For the hour ending at noon CT, ERCOT's wind fleet had produced at an average level of almost 6.9 GW, and utility-scale solar had produced at an average level of almost 1.7 GW.


Asked if the moderation of weather conditions had contributed as much or more to ERCOT's ability to eliminate rotating outages than the restoration of generation, Woodfin said, "It probably had a bigger impact."

After three days with ERCOT's population-weighted average Fahrenheit temperatures in the teens, the average was 24.6 degrees F on Feb. 17 and is forecast to remain in the high 20s degrees F before moving above freezing on Feb. 20, according to CustomWeather data.

The moderation of temperatures affected the situation in several ways, Woodfin said.

"As we started restoring load, we found that there was less load on the circuits than there had been [when they were switched off]," Woodfin said. "Less load was a function of businesses being shut down."

But another factor was that residential load, with less need to operate heating systems, was lighter "due to less cold temperatures," Woodfin said.

Outages that persisted Feb. 18 may have been due to one of the following issues:

Ice storm damage on the distribution system

  • The need to restore service manually, rather than by remote switching
  • Large industrial facilities that voluntarily went offline to help during this energy emergency


As rotating outages continue, ERCOT has administratively set real-time locational marginal prices at $9,000/MWh, the systemwide offer cap.

This was in response to a Public Utility Commission of Texas order that scarcity pricing should reflect the value of lost load, which has been determined as $9,000/MWh, as long as rotating outages persist, at least until the next PUC regularly open meeting.

The PUC on Feb. 15 ordered the suspension of a rule that would have required a change in the systemwide offer cap from the current $9,000/MWh to the larger of two numbers: $2,000/MWh or 50 times the natural gas index price, which ERCOT has designated as the price at Katy, Texas.

On Feb. 17, that Katy price was $359.14/MMBtu; therefore, the power price cap would have been $17,957/MWh, if the rule had not been suspended.

The threshold that normally triggers the systemwide offer cap change from the $9,000/MWh, known as the "HCAP," to the larger of either $2,000/MWh or 50 times the fuel index price, known as the "LCAP," is when the year-to-date cumulative Peaker Net Margin exceeds $315,000, considered to be three times the annual cost of new entry for a natural gas peaking generator.


PNM is a measure of how much net revenue a hypothetical natural gas generator might have earned in a year, given real-time power prices and spot natural gas prices. The 2020 total was less than $50,075. ERCOT's record high PNM was almost $150,000 in 2019, according to Potomac Economics, ERCOT's independent market monitor.

The PNM was $445,900.80 as of 4 pm Feb. 17, the latest date available on the ERCOT website.

ERCOT's board of directors plan a urgent meeting for 10 am CT Feb. 24 to discuss this winter event and the grid operator's performance.

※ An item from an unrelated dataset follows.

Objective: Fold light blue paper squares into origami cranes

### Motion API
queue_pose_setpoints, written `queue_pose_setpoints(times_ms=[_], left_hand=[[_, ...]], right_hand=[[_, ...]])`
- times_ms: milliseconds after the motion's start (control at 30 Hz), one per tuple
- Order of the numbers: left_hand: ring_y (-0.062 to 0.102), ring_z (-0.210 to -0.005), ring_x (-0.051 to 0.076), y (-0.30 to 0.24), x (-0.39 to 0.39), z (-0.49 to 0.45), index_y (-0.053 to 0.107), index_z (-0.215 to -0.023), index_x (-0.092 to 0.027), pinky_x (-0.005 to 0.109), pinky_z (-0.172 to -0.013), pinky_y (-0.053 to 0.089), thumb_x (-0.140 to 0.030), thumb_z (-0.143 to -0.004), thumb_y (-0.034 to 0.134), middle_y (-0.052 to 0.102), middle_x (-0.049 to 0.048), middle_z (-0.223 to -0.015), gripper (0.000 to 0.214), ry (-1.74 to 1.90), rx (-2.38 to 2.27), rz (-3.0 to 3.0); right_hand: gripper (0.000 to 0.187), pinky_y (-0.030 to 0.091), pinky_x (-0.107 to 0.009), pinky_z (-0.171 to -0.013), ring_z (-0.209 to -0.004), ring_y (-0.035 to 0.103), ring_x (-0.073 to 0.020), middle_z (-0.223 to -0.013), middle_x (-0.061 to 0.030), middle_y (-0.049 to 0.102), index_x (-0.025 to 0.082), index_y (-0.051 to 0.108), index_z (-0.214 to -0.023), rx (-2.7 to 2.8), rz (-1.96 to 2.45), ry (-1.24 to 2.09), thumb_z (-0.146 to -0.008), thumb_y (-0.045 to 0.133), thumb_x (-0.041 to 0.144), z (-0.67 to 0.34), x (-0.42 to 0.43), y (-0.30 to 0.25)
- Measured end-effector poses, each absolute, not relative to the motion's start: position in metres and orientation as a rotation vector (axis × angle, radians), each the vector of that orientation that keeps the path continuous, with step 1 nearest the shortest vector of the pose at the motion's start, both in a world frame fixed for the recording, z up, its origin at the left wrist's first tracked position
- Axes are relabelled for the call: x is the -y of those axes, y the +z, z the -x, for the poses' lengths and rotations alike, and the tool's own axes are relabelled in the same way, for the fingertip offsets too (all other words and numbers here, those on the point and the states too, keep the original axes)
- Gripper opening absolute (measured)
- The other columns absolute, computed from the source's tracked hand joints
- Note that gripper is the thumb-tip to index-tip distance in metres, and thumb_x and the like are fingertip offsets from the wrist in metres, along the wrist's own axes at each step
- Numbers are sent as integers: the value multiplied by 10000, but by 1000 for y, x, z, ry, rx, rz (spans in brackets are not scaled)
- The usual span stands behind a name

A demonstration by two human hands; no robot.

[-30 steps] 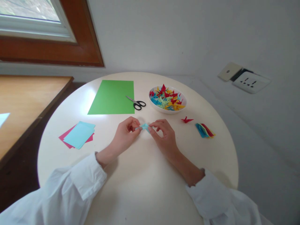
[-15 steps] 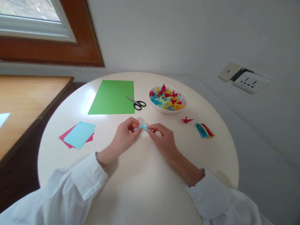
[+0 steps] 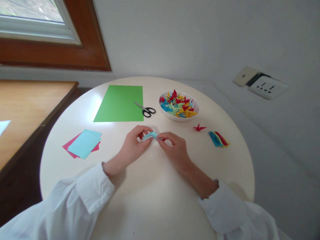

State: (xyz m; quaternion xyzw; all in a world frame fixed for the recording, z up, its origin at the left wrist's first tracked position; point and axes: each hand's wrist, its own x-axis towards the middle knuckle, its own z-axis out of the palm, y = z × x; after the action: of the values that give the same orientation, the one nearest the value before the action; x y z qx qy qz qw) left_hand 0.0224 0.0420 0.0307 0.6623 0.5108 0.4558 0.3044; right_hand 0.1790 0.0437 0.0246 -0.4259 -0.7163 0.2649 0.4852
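Note:
Between my two hands is a small folded light-blue paper [image 3: 151, 134], held just above the round table. My left hand [image 3: 135, 141] pinches its left part between thumb and fingers. From the other side, the thumb and fingertips of my right hand [image 3: 175, 146] grip the right end. The fingertips cover some of the folds, so the exact shape is hard to make out. To the right lies a red paper crane [image 3: 199, 128], apart from both hands.
A white bowl [image 3: 172, 117] of colourful paper cranes stands at the back. Black-handled scissors [image 3: 147, 111] overlap a green sheet [image 3: 120, 103]. Light-blue and red paper squares [image 3: 84, 145] lie left, folded coloured strips [image 3: 218, 139] right. The white round table [image 3: 160, 200] stands near the wall.
The light-blue paper's left part has changed shape and now looks broader and more curved between my fingers. Both hands stay in nearly the same place, and the other things have not moved.

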Motion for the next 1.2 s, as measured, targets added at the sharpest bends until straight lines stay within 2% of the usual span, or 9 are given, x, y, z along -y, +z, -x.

And Texas House speaker Dade Phelan has asked the House State Affairs and Energy Resources committees to conduct a joint hearing to review factors leading to the large amount of electric generation dropping off the system and subsequent statewide rolling blackouts. The hearing is scheduled for 9 am CT Feb. 25.

The PUC has its next regular open meetings scheduled for Feb. 25-26, but that schedule may be adjusted to accommodate the hearing in the state House of Representatives.